- [Problem to solve]: Reproduce, please, only the lines from the first line below to the line containing "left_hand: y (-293", inclusive.

Collected data Block Start

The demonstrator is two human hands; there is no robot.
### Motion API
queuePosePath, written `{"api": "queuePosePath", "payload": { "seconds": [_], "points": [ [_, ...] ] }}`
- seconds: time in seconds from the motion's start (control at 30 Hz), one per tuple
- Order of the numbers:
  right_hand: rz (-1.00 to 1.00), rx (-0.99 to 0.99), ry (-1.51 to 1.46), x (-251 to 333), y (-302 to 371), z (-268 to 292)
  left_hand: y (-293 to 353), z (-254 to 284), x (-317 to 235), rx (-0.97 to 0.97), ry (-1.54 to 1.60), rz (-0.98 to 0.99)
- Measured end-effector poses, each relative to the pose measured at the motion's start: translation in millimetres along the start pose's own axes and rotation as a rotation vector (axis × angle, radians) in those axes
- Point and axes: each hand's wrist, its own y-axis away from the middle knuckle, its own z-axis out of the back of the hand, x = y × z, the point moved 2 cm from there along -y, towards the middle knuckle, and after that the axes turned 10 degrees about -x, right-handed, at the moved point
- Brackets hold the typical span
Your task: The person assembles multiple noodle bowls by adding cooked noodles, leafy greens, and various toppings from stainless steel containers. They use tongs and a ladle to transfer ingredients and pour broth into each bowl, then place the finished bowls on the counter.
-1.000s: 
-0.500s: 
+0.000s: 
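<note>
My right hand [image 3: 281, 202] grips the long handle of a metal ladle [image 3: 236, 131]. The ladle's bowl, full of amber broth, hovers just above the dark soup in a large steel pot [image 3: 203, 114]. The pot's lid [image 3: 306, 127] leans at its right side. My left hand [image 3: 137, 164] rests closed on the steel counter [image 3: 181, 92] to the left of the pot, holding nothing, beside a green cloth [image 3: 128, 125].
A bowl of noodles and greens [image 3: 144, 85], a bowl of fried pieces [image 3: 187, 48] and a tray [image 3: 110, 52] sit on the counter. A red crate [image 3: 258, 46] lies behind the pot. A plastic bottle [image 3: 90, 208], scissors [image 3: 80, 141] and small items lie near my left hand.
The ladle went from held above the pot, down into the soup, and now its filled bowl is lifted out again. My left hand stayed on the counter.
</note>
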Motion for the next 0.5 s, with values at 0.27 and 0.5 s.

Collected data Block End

- [Written answer]:
The demonstrator is two human hands; there is no robot.
### Motion API
queuePosePath, written `{"api": "queuePosePath", "payload": { "seconds": [_], "points": [ [_, ...] ] }}`
- seconds: time in seconds from the motion's start (control at 30 Hz), one per tuple
- Order of the numbers:
  right_hand: rz (-1.00 to 1.00), rx (-0.99 to 0.99), ry (-1.51 to 1.46), x (-251 to 333), y (-302 to 371), z (-268 to 292)
  left_hand: y (-293 to 353), z (-254 to 284), x (-317 to 235), rx (-0.97 to 0.97), ry (-1.54 to 1.60), rz (-0.98 to 0.99)

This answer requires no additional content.